TASK ITEM: Return each line below holding the string "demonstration".

INFORMATION SHOWN:

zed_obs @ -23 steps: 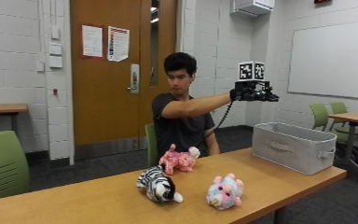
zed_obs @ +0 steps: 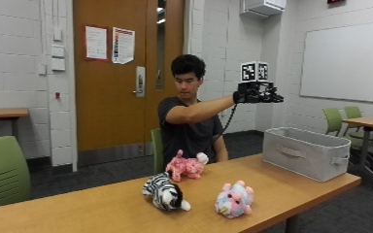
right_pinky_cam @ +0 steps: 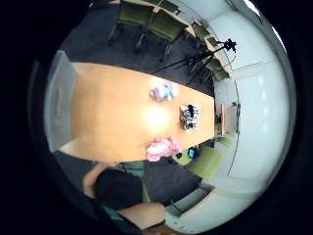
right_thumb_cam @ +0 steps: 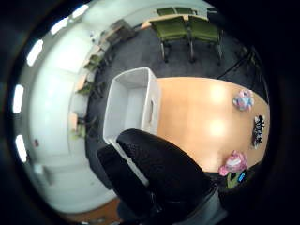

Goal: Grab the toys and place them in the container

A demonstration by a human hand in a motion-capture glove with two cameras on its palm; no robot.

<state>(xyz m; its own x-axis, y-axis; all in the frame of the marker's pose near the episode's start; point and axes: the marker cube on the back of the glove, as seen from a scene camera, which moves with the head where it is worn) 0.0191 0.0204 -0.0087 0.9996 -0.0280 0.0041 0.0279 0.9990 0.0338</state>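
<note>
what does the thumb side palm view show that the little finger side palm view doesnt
Only the thumb side palm view shows the gloved right hand, its black fingers reaching over one end of the container, and it looks down into the container, where no toy is visible.

Only the little finger side palm view shows the person's dark shirt and bare arm beside the table, plus a tripod on the floor.

Both show the wooden table, the container at one end, and three toys lying on the table: the pink toy, the striped black and white toy and the pastel toy.
</note>
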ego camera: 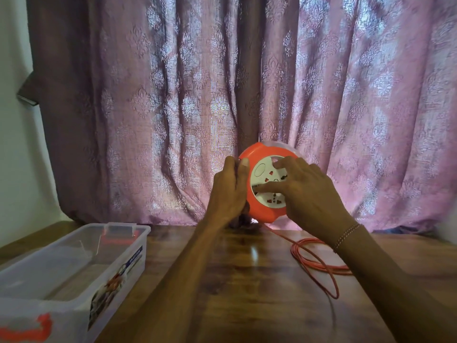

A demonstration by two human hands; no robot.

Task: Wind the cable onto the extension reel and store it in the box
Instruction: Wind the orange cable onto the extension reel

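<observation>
An orange extension reel [259, 154] with a white socket face stands upright at the far edge of the wooden table [247, 293]. My left hand [228, 191] grips the reel's left rim, thumb on the front. My right hand [306, 194] lies across the white socket face, fingers pressed on it. The orange cable [319, 263] leaves the reel's bottom and lies in loose loops on the table under my right wrist. A clear plastic box [81, 280] with orange latches stands open at the left, nothing visible inside.
A pink patterned curtain [173, 107] hangs right behind the reel along the table's far edge. A pale wall [14, 144] is at the left. The box takes up the table's left front corner.
</observation>
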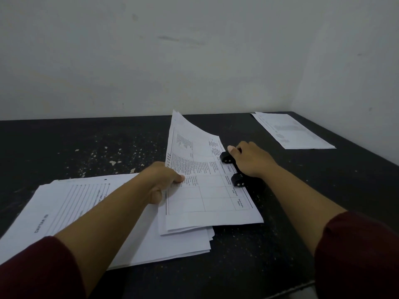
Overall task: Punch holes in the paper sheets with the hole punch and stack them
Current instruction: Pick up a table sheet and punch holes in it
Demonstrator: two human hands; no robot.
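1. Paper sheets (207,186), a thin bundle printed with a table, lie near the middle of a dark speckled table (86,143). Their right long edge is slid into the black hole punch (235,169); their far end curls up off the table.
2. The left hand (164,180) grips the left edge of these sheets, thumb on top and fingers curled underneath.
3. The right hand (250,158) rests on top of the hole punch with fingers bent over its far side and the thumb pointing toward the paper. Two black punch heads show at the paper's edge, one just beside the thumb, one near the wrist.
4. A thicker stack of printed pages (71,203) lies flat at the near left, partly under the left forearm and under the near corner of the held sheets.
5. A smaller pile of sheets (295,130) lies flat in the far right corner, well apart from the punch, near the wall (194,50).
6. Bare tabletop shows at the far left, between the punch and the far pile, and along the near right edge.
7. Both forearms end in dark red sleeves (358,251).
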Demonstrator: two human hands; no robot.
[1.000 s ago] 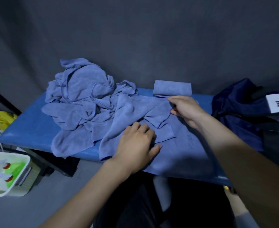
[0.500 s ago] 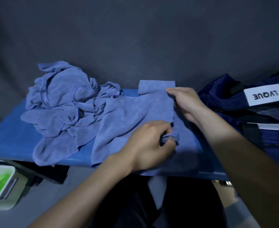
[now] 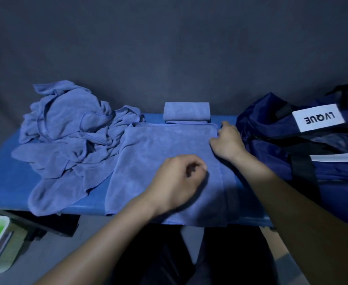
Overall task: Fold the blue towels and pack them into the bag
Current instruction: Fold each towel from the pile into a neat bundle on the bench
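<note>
under the left hand (image 3: 179, 179), whose curled fingers pinch its near right edge, the towel (image 3: 160, 153) now lies spread flat instead of bunched. the right hand (image 3: 227, 140) grips its far corner, so folding can start; beyond sits a folded towel (image 3: 186, 112), the bag (image 3: 296, 145) just right.

You have one blue towel (image 3: 160, 153) spread flat on the blue table (image 3: 0, 173), its near edge hanging over the table's front edge. To its left sits a crumpled pile of blue towels (image 3: 66, 136), unfolded and tangled, one end also drooping over the front. Behind the flat towel, against the dark backdrop, a folded towel (image 3: 186, 112) lies as a neat small rectangle. At the right, the navy bag (image 3: 292, 153) rests on the table, touching the flat towel's right side, a white label on top.
</note>
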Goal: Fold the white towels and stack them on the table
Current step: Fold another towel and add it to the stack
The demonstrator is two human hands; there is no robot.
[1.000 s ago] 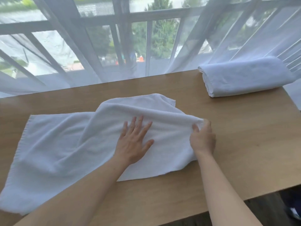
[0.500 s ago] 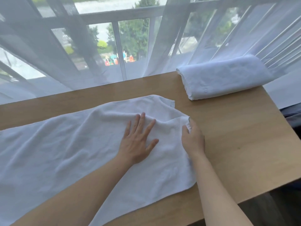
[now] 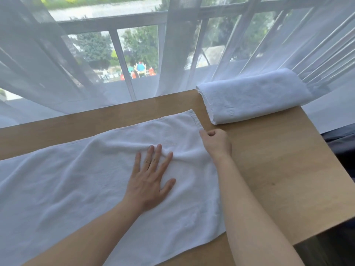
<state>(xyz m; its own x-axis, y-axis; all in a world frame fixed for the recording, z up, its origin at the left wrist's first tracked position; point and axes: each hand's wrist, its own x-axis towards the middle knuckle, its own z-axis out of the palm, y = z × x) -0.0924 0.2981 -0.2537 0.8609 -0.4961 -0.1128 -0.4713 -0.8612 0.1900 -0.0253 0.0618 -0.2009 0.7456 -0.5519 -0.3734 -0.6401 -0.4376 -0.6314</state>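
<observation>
A wooden tabletop fills the lower frame beneath sheer curtains and a window railing across the top. A white towel lies spread over the centre and left of the tabletop, running off the left edge, lightly wrinkled. A folded white towel rests at the upper right, near the far edge. The left hand presses flat on the spread towel at centre, fingers extended. The right hand sits curled at the towel's right edge, fingers pinching the cloth.
</observation>
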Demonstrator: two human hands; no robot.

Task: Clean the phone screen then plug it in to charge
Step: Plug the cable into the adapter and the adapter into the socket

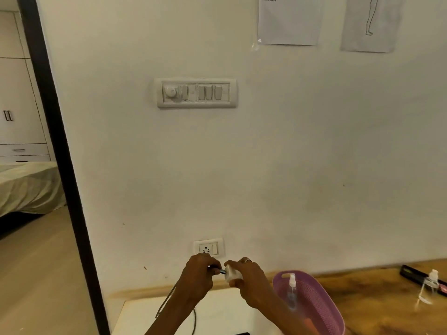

YOUR SOLUTION:
A demonstration by a human hand in a motion-capture glove with two cameras on its palm; no robot.
A demonstration by two human hands; no robot.

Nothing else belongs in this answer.